The workshop participants took special note of how cryogenics operations of this kind of increasing sophistication are being applied to coming generations of machines. As discussed at the meeting, the first stage of the refrigeration system for the Large Hadron Collider is now installed and ready for cooling tests in 2005. Presentations and discussions during the workshop also described progress with the cryogenics systems at ISAC-II, the superconducting-linac-based upgrade of the radioactive beam facility at TRIUMF in British Columbia, and at the Spallation Neutron Source (SNS) at Oak Ridge National Laboratory in Tennessee.

The SNS will serve as the next-generation neutron-scattering facility for the US, providing the most intense pulsed neutron beams in the world for scientific research and industrial development. With a total cost of $1.4 billion (€1.1 billion), construction of the SNS began in 1999 and will be completed in 2006. At the heart of the new facility is a superconducting accelerator cooled by a 2400 W, 2.1 K helium cryogenic system, with a shield load of 8300 W at 38 K. The system was designed and built in partnership with Jefferson Lab for unattended operation with greater than 99% reliability. At the workshop, Dana Arenius of Jefferson Lab and Donald Richied of SNS reported on how the design phase had focused on this new optimization approach, which uses automatic pressure-reduction control to match the variations in the facility’s cryomodule load. The efficiency of the plant is maintained with lower operating costs while extending the service lifetimes of major components. Comparable technology for unattended operation has been proven in operation at Michigan State University’s National Superconducting Cyclotron Laboratory.

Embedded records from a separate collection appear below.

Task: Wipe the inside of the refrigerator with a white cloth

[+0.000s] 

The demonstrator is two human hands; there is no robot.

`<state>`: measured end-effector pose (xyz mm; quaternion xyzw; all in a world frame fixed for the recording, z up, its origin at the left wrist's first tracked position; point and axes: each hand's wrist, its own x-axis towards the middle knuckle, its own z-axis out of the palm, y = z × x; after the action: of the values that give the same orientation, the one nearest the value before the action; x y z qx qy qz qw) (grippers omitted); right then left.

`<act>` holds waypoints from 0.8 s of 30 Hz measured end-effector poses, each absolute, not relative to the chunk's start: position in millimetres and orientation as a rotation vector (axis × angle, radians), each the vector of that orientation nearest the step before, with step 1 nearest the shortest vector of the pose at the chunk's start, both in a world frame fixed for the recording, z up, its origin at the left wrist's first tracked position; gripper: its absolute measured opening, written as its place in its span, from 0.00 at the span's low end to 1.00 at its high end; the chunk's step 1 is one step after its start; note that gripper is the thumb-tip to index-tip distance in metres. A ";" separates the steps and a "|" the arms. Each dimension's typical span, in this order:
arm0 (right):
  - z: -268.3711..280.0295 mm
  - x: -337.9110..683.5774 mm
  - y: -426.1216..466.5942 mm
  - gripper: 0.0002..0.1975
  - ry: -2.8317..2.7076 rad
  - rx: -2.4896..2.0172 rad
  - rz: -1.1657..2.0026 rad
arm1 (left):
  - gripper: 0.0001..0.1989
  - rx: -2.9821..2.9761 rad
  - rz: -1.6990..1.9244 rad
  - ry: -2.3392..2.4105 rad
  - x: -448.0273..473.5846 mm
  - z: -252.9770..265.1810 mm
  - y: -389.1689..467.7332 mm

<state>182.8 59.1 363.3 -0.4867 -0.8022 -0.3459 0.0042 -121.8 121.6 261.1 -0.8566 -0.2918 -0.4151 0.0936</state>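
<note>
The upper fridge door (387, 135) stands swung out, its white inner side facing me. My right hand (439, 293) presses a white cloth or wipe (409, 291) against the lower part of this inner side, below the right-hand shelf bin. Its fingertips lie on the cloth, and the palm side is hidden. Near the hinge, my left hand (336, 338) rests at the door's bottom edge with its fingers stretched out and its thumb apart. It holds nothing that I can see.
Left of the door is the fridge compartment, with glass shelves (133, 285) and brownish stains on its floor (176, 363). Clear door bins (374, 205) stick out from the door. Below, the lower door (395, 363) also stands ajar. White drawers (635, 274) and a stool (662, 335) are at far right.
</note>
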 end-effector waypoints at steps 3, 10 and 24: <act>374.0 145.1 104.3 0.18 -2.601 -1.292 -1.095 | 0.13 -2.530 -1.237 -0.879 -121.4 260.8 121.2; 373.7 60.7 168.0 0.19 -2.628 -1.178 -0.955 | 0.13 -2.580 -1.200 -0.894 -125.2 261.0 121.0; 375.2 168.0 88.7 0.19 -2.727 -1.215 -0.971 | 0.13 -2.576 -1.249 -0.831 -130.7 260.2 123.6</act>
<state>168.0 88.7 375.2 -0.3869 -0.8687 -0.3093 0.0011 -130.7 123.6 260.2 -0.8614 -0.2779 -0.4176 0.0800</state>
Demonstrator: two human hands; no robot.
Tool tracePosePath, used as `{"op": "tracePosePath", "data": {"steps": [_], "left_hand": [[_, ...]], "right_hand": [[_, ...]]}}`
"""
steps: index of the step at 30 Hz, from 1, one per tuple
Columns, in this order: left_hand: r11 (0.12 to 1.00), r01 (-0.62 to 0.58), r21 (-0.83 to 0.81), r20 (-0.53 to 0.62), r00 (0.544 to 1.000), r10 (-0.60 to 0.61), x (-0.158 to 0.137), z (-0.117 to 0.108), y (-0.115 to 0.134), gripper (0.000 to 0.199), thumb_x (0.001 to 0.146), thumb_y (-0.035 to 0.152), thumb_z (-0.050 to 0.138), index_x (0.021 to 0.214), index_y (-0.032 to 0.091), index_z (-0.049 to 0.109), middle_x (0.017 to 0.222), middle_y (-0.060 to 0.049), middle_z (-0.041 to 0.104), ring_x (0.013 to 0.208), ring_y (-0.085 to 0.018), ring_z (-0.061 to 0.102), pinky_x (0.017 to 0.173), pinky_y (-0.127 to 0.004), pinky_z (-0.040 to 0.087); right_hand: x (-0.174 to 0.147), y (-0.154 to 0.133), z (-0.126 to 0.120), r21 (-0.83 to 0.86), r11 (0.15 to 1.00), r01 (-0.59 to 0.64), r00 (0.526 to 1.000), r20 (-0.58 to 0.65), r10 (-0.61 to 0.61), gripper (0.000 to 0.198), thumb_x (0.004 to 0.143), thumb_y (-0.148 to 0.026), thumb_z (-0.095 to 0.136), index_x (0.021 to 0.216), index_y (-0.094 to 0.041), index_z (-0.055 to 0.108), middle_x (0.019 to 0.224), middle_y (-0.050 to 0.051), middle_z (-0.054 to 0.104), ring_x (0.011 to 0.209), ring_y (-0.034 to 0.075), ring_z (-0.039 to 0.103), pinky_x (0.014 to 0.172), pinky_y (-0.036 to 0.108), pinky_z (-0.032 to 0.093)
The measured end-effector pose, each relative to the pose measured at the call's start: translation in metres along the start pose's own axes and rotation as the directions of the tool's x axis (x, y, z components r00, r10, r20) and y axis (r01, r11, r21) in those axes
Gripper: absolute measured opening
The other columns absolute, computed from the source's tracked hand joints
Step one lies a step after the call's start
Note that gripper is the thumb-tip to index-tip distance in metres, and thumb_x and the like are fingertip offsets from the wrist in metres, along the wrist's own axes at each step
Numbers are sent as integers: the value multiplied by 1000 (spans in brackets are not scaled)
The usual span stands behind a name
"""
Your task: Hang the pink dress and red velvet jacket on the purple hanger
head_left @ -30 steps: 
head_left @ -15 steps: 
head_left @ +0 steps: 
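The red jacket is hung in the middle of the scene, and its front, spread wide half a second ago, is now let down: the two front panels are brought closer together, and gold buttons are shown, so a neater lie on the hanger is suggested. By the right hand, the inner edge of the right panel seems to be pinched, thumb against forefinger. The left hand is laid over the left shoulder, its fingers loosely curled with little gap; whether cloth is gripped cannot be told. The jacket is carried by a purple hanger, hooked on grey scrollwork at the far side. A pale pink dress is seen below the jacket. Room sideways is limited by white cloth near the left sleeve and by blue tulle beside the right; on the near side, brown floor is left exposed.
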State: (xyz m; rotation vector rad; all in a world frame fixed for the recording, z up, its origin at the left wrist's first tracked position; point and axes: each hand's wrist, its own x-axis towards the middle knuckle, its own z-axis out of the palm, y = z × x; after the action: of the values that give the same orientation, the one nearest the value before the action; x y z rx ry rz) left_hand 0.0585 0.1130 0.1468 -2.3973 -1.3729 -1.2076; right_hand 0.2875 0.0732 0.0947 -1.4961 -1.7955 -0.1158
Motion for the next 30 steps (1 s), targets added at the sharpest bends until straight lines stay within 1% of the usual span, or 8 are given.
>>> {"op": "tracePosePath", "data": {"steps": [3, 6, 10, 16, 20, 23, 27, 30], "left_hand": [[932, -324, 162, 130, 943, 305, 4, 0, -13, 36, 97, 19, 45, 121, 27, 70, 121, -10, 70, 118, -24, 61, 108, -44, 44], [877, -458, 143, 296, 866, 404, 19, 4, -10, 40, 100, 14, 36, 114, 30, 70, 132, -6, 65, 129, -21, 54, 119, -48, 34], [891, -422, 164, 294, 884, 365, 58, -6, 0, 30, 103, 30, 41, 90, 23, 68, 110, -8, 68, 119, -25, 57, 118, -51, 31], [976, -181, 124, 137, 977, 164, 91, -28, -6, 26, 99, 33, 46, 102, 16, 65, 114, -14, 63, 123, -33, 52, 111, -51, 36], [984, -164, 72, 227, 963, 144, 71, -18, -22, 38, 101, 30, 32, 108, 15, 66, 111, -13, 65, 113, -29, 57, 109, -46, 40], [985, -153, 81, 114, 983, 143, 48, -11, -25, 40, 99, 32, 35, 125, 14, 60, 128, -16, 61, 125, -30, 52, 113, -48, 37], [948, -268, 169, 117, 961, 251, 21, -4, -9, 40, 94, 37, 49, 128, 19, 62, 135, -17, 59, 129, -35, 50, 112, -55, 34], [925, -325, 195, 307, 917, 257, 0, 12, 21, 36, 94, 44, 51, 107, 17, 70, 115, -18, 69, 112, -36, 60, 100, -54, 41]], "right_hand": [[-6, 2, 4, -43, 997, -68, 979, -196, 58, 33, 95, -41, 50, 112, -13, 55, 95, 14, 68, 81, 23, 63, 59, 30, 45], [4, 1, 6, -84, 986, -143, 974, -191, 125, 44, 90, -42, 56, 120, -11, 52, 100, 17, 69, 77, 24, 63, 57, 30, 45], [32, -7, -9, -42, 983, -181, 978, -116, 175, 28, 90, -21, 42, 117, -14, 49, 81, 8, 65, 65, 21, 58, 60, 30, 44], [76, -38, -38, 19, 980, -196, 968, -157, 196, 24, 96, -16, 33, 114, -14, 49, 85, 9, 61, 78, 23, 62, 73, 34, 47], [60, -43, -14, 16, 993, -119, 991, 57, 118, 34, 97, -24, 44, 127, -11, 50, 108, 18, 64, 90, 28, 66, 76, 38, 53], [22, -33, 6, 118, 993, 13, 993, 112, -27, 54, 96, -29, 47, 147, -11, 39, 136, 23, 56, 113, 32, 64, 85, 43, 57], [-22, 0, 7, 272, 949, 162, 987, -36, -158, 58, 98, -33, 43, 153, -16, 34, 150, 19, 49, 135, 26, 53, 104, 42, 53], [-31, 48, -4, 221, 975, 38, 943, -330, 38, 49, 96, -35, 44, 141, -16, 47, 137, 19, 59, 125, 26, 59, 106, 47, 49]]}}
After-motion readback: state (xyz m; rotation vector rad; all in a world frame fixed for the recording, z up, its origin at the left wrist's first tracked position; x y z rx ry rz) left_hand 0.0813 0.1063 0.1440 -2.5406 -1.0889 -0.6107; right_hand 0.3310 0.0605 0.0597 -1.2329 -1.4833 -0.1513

Arenius chaired the workshop, and there were substantial contributions from Ganni Rao, also from Jefferson Lab. Because the laboratory expects to participate in future projects much as it has in the construction of the SNS, the Accelerator Division has been especially motivated to initiate and stimulate critical thinking concerning cryogenics optimization. Raymond L Orbach, who directs the US Department of Energy’s Office of Science, recently announced a prioritized list of more than two dozen major future scientific facilities and upgrades for the next 20 years. High-field superconducting magnets or superconducting microwave technology will figure in around a third of these, including the Rare-Isotope Accelerator and the Linac Coherent Light Source, for which the prospects for cryogenics operation were discussed during the meeting.

John Weisend of SLAC will chair the second Workshop on Cryogenics Operations, to be held in 2006, probably with Japanese participation, and CERN is contemplating hosting in 2008. The workshop complements the biennial Cryogenic Engineering Conference, which occurs in odd-numbered years and focuses on the broad field of breakthroughs in cryogenic technology and cryogenic industrial products.